Tale danno morale, infatti, pur costituendo un pregiudizio non patrimoniale al pari del danno biologico, non è ricompreso in quest'ultimo e va liquidato a parte, con criterio equitativo che tenga debito conto di tutte le circostanze del caso concreto.
L'entità del risarcimento deve quindi essere personalizzata e commisurata alla perdita del rapporto affettivo. È, pertanto, errata - si legge in sentenza - la liquidazione "in misura pari a una frazione dell'importo liquidato a titolo di danno biologico perché tale criterio non rende evidente e controllabile l'iter logico attraverso cui il giudice di merito è pervenuto alla relativa quantificazione, né permette di stabilire se e come abbia tenuto conto della gravità del fatto, delle condizioni soggettive della persona, dell'entità della relativa sofferenza e del turbamento del suo stato d'animo".

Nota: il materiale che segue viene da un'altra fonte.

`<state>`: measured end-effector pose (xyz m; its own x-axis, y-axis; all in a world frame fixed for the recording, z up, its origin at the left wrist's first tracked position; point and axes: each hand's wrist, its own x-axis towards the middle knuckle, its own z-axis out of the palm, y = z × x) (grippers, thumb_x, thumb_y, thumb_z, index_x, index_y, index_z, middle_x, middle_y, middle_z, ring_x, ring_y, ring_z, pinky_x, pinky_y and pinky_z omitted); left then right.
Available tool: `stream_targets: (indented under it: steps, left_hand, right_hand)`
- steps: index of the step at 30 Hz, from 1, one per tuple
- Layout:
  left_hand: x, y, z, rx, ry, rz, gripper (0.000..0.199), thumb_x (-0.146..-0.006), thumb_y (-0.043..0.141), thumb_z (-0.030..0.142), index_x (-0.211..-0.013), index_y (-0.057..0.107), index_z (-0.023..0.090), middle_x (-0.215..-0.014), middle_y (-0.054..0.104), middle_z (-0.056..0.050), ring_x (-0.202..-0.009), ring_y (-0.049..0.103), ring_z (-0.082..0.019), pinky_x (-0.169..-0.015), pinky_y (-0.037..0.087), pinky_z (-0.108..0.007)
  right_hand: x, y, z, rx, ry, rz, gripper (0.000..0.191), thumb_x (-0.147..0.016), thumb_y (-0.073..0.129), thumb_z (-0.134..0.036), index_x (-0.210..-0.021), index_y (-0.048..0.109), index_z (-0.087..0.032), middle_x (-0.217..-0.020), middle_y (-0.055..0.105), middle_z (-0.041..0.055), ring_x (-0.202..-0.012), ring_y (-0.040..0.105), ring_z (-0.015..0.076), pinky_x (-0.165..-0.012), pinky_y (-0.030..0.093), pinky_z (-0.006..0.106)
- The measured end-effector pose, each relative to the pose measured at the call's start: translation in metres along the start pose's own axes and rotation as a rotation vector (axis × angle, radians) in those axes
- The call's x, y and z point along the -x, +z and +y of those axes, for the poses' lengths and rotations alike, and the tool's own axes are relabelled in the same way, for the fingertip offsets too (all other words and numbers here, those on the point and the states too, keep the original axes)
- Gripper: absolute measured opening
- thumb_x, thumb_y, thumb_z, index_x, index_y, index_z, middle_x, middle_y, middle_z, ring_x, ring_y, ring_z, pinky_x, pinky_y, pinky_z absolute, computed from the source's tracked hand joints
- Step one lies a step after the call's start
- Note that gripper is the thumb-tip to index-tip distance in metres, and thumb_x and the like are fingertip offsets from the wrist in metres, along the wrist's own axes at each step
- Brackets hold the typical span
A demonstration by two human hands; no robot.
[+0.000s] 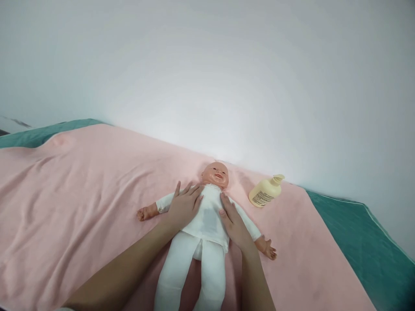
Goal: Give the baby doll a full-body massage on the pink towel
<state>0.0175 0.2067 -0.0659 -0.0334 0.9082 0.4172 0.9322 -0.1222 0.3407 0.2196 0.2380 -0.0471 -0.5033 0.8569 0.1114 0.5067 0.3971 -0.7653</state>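
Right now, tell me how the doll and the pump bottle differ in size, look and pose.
Size: the doll is much larger than the pump bottle.
Look: the doll is dressed in white; the pump bottle is pale yellow with dark print.
Pose: the doll lies on its back, arms spread, under the left hand and right hand; the pump bottle stands untouched.
Shared: both are on the pink blanket.

Fingers (229, 207) on white-clad doll (210, 211); yellow bottle (265, 192) nearby
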Motion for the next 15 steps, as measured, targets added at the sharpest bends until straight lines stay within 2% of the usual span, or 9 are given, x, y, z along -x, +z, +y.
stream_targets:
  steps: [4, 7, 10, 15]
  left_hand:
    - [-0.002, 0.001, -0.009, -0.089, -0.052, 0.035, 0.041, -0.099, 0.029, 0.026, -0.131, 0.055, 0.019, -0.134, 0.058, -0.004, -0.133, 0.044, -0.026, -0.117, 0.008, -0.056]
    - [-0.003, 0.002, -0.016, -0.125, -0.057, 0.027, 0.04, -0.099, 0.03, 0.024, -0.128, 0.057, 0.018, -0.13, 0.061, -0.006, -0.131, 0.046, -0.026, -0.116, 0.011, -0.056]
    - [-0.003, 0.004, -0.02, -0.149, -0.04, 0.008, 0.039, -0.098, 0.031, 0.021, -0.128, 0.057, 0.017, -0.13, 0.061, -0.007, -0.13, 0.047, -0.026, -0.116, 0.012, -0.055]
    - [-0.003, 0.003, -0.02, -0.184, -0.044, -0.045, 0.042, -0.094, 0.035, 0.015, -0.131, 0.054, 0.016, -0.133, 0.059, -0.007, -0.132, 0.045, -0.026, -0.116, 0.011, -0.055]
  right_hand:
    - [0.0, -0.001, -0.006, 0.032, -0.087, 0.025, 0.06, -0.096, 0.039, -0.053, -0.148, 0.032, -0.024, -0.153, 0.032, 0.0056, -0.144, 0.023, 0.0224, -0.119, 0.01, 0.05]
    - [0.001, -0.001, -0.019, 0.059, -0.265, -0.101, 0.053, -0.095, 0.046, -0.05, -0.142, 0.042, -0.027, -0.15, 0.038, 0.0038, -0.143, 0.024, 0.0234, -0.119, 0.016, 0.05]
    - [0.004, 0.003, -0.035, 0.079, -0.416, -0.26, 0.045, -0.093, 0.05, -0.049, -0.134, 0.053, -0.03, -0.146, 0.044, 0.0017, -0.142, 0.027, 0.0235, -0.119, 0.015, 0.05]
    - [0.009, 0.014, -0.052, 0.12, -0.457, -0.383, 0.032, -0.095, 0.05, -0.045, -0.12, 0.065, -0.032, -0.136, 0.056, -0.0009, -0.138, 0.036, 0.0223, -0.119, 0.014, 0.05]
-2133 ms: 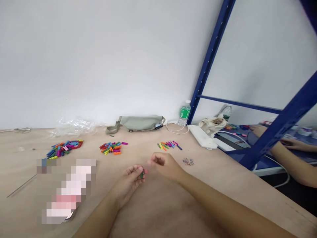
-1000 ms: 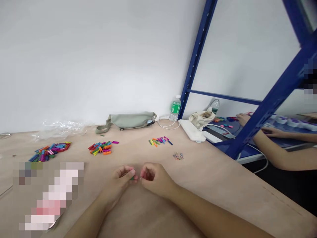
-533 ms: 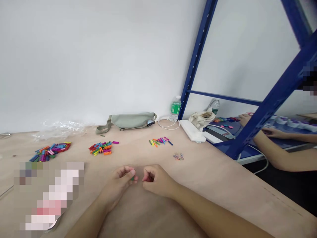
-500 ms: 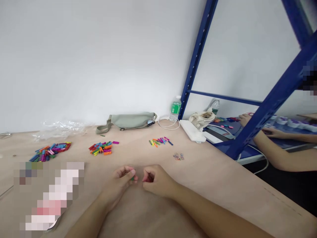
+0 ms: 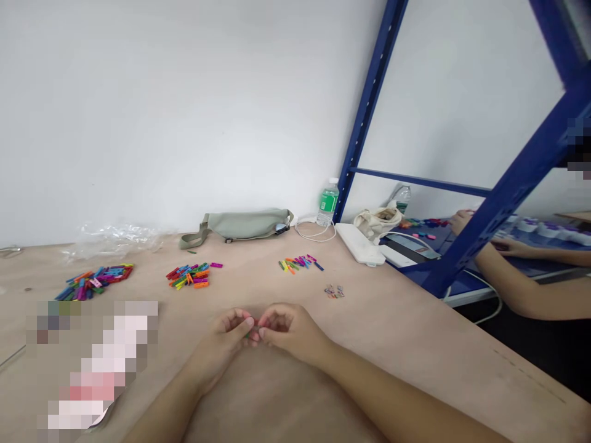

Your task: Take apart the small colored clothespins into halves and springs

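Observation:
My left hand (image 5: 233, 329) is closed in a pinch on a green clothespin piece (image 5: 249, 336), mostly covered by the fingers. Against its fingertips, my right hand (image 5: 284, 329) is pinched too; what it grips is too small and hidden to make out. Both hands meet low over the brown table (image 5: 258, 394). Beyond them lie a pile of colourful clothespins (image 5: 189, 277), a smaller spread of clothespin pieces (image 5: 298, 264), and a little heap of metal springs (image 5: 334, 291) off to the right.
Another clothespin pile (image 5: 95, 281) and a clear plastic bag (image 5: 111, 240) lie at left. A grey-green waist bag (image 5: 249, 225), a water bottle (image 5: 328, 203) and a white power bank-like box (image 5: 360, 245) line the back. A blue rack (image 5: 498, 184) separates a co-worker's arm (image 5: 521, 289).
My right hand has moved left, so its fingertips now touch those of my left hand. The left hand stays almost where it was, still pinching the green piece.

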Demonstrator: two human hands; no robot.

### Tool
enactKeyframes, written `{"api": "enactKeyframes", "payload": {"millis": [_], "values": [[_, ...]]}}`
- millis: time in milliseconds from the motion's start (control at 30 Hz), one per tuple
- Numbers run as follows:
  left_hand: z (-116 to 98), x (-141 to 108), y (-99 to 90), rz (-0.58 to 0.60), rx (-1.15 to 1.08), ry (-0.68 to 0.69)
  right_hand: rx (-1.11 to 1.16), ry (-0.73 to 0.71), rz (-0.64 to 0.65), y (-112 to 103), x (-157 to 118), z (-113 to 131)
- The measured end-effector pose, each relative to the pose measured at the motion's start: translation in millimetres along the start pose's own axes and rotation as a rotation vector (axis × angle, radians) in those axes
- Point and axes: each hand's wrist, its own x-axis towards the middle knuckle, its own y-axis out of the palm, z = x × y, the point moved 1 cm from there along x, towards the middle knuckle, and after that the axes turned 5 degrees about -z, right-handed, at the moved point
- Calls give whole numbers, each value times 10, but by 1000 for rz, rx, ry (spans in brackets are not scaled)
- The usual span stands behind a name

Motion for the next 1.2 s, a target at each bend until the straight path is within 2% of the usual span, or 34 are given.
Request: {"api": "enactKeyframes", "payload": {"millis": [200, 533, 800, 1200], "values": [[17, -11, -1, 58, 145, 36, 131, 14, -6, -13, 31, -16], [14, -16, -7, 22, 78, -15, -10, -51, -91, -40, 13, 37], [13, -25, -12, 52, 29, -4, 74, -29, -97, -17, 29, -26], [135, 34, -79, 16, 324, 110, -250, -187, 7, -117, 11, 137]]}}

I congiunti della vittima di un illecito (non solo in caso di morte, ma anche in caso di gravi lesioni personali) hanno quindi il diritto di chiedere il risarcimento dei danni non patrimoniali come diritto proprio e personale; non quale mero effetto riflesso del danno subito dalla vittima: "In caso di morte di una casalinga i congiunti conviventi hanno diritto al risarcimento del danno subito per la perdita delle prestazioni attinenti alla cura e assistenza dalla stessa fornita, le quali, benché non produttive di reddito, sono valutabili economicamente, o facendo riferimento al criterio del triplo della pensione sociale o ponendo riguardo al reddito di una collaboratrice familiare (con gli opportuni adattamenti per la maggiore ampiezza di compiti esercitati dalla casalinga)".
Come nel caso in esame, accertate concretamente le attività della donna, moglie e madre di tre figli, tutti conviventi, e con l'anziana madre a carico, è stato ritenuto innegabile l'apporto fondamentale della madre di famiglia alla vita di figli e coniuge, in cui il risarcimento deve essere svincolato dal danno biologico.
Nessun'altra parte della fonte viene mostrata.